* What is needed *
Set the images aside and retype the whole listing exactly.

* Source data *
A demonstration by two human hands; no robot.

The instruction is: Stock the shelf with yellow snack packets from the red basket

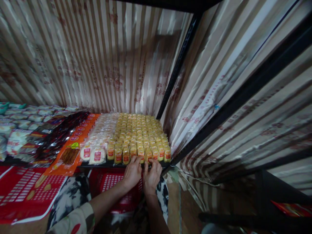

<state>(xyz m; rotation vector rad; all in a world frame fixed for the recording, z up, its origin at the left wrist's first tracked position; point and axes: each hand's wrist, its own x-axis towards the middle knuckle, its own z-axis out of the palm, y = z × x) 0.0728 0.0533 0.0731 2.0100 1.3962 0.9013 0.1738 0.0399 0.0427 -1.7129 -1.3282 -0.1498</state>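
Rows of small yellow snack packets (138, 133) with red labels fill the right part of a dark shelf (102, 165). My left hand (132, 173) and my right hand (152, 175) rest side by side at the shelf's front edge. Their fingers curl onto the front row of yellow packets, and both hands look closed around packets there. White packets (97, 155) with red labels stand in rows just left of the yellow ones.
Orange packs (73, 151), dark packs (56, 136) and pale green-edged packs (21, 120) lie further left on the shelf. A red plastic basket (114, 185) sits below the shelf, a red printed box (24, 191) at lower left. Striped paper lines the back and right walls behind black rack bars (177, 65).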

* Expected answer *
A demonstration by two human hands; no robot.

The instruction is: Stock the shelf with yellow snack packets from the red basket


<state>(xyz m; rotation vector rad; all in a world frame fixed for the recording, z up, its origin at the left wrist's first tracked position; point and axes: each hand's wrist, its own x-axis towards the middle knuckle, its own z-axis out of the palm, y = z × x) 0.0728 0.0533 0.0731 2.0100 1.3962 0.9013 0.1738 0.0399 0.0427 -1.7129 -1.3282 -0.1498</state>
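Rows of small yellow snack packets (138, 133) with red labels fill the right part of a dark shelf (102, 165). My left hand (132, 173) and my right hand (152, 175) rest side by side at the shelf's front edge. Their fingers curl onto the front row of yellow packets, and both hands look closed around packets there. White packets (97, 155) with red labels stand in rows just left of the yellow ones.
Orange packs (73, 151), dark packs (56, 136) and pale green-edged packs (21, 120) lie further left on the shelf. A red plastic basket (114, 185) sits below the shelf, a red printed box (24, 191) at lower left. Striped paper lines the back and right walls behind black rack bars (177, 65).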

The exercise requires no further output.